Problem to solve
Write out the entries below exactly, starting at the first line and stopping after the line that contains "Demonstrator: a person"; skip all pictures.

Source records:
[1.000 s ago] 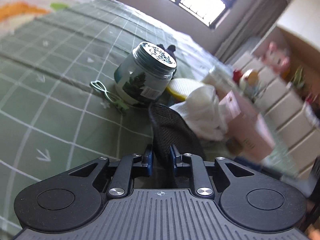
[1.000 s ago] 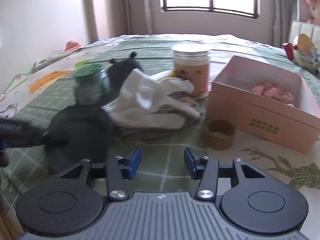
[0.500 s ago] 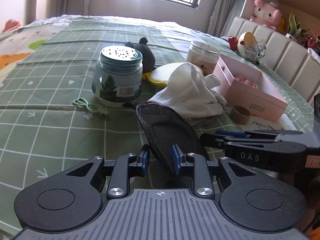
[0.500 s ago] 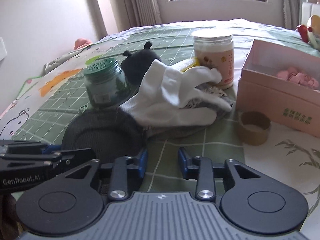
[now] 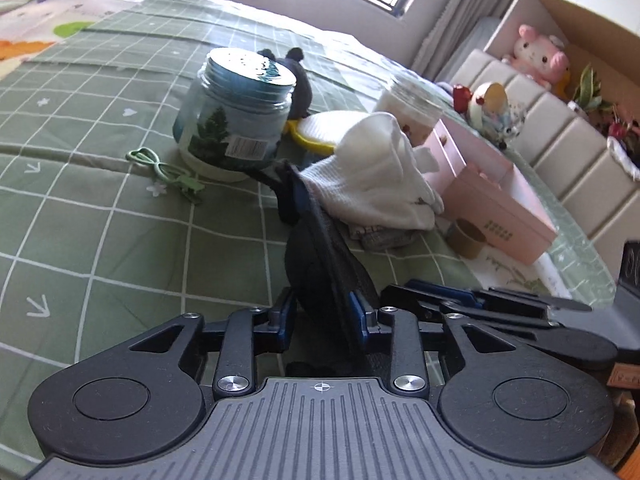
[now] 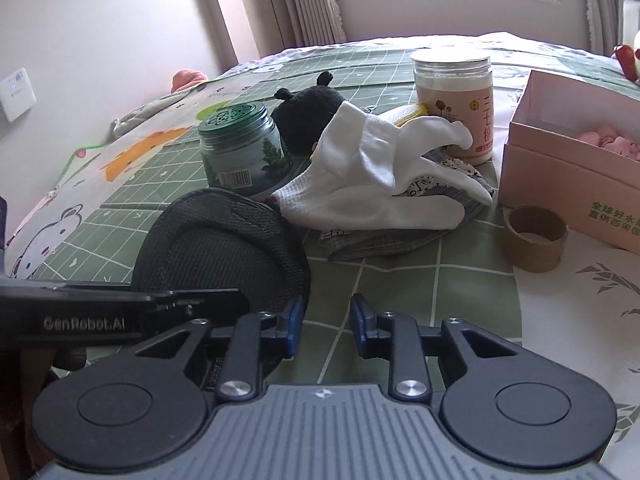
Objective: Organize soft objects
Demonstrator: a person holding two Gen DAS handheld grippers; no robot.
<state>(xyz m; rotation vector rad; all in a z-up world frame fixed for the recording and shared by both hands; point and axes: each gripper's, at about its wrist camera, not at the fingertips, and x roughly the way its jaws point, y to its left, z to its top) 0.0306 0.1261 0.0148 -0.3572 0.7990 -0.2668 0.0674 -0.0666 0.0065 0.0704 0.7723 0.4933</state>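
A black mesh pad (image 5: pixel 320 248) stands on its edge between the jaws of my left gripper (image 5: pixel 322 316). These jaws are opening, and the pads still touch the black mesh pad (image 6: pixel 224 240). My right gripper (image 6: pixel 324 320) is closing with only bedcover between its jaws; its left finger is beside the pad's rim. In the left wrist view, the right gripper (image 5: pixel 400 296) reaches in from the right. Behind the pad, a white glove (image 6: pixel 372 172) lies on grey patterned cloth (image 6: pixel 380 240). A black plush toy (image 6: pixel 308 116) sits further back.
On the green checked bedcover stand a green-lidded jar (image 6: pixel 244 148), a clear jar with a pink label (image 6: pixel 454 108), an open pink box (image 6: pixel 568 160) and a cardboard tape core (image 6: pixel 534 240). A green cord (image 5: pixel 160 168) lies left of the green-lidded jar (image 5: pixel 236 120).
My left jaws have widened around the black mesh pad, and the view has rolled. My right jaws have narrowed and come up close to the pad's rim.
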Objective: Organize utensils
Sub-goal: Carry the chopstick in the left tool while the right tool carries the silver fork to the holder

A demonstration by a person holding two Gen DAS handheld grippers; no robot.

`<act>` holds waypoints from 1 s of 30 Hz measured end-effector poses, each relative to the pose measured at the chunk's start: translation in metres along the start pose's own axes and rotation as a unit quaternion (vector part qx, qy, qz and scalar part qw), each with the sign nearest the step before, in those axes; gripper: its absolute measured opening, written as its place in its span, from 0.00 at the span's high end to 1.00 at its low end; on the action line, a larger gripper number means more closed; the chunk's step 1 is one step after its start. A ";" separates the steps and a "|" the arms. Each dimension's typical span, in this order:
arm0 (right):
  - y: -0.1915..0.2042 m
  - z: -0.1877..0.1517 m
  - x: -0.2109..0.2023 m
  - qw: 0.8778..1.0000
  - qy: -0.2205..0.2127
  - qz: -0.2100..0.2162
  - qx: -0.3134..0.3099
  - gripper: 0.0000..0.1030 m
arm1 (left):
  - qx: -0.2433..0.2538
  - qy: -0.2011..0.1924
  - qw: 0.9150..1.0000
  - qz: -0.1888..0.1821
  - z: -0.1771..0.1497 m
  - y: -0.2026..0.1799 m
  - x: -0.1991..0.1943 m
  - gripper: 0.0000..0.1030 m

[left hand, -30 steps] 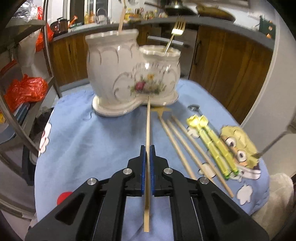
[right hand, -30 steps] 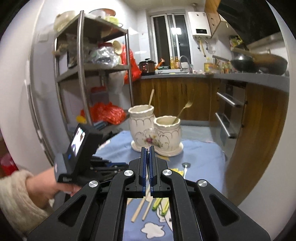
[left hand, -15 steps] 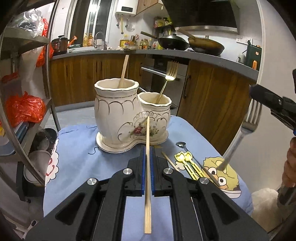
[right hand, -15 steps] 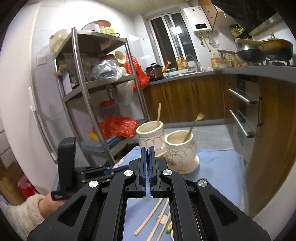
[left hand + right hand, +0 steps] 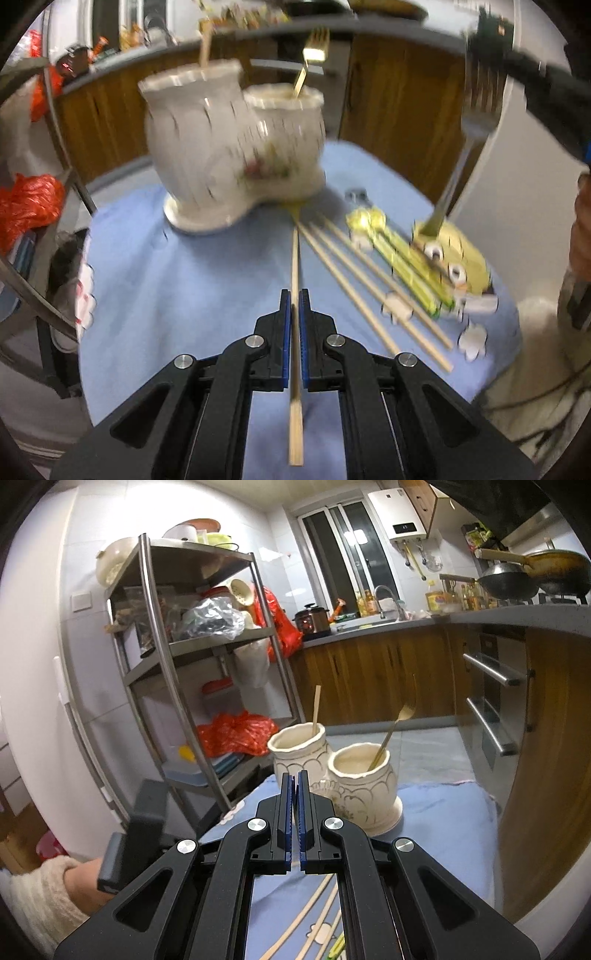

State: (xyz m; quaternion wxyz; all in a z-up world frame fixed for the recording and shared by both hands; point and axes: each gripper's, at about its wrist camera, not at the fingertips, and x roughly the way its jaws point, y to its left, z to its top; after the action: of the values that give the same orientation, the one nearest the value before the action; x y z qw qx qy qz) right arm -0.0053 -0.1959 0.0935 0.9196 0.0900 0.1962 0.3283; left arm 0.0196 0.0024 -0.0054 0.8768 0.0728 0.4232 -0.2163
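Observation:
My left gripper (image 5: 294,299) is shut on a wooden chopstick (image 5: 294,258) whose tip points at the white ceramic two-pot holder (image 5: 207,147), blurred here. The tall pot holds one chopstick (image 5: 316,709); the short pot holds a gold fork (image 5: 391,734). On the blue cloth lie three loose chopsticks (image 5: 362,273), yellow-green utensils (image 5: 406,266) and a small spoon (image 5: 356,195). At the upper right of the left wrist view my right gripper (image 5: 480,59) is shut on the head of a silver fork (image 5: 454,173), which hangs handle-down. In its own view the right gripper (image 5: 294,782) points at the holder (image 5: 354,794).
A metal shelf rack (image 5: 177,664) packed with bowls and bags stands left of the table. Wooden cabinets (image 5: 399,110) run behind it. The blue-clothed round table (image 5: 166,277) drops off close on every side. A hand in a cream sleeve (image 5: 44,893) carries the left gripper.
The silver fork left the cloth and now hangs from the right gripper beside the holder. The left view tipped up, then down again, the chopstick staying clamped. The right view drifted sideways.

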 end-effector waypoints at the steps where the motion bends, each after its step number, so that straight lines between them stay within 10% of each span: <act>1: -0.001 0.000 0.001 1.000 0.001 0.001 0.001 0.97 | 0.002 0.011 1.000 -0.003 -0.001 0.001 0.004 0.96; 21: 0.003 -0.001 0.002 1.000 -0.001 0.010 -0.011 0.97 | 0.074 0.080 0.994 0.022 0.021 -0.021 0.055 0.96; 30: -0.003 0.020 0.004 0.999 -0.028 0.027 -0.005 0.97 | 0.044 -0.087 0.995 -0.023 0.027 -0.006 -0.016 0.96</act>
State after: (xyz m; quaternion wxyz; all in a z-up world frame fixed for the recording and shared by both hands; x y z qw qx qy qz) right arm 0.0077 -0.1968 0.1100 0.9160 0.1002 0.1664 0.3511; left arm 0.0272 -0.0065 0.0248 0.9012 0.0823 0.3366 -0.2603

Solution to this problem
[1.000 s ago] 
[1.000 s ago] 
[0.500 s ago] 
[0.500 s ago] 
[now] 
[now] 
Objective: Organize soft objects
Demonstrator: a person holding two Gen DAS handheld grippers; no robot.

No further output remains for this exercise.